What is needed — Please copy each line of the records below that includes the word "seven".
--- Input data Enclosed Below ---
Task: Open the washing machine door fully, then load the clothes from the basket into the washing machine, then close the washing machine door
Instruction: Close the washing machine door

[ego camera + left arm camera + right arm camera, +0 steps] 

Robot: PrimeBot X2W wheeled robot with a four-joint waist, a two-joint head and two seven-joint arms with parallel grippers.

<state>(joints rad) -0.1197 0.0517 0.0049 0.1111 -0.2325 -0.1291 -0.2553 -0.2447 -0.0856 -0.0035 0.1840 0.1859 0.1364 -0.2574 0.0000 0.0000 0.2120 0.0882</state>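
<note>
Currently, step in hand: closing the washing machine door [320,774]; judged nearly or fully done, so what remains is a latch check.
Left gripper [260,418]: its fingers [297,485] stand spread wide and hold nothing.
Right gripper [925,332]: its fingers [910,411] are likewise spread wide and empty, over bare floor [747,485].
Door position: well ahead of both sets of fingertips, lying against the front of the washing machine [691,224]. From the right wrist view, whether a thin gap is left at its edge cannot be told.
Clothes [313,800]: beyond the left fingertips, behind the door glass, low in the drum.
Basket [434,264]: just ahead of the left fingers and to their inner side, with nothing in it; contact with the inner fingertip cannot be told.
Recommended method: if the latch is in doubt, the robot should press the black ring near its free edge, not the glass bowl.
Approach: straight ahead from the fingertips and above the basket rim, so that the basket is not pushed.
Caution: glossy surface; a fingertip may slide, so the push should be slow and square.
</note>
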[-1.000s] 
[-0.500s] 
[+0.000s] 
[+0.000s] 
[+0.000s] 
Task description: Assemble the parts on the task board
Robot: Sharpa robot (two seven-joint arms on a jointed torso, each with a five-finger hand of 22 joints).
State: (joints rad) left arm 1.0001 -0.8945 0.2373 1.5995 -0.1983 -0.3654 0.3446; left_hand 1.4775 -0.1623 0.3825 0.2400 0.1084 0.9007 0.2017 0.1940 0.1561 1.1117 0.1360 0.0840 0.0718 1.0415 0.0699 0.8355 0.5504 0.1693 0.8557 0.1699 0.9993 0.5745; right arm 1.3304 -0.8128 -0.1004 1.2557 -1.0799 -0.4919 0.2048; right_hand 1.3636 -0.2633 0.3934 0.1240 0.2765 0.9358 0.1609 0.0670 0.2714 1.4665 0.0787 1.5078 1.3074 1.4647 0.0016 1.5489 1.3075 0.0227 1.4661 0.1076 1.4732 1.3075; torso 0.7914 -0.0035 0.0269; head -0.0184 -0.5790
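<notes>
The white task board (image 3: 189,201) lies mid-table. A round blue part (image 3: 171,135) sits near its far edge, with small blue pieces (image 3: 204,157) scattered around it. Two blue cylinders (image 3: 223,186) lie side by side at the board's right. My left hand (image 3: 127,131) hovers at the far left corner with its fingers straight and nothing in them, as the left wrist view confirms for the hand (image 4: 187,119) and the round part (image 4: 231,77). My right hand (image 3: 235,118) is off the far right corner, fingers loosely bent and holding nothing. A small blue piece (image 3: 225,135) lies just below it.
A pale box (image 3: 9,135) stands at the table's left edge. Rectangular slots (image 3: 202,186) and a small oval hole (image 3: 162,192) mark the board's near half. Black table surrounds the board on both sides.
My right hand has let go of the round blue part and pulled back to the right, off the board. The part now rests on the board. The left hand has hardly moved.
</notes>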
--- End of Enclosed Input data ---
Worked solution —
Robot: PrimeBot X2W wheeled robot with a four-joint waist, a two-joint head and two seven-joint arms with parallel grippers.
Robot: Sharpa robot (two seven-joint arms on a jointed torso, each with a five-finger hand of 22 joints).

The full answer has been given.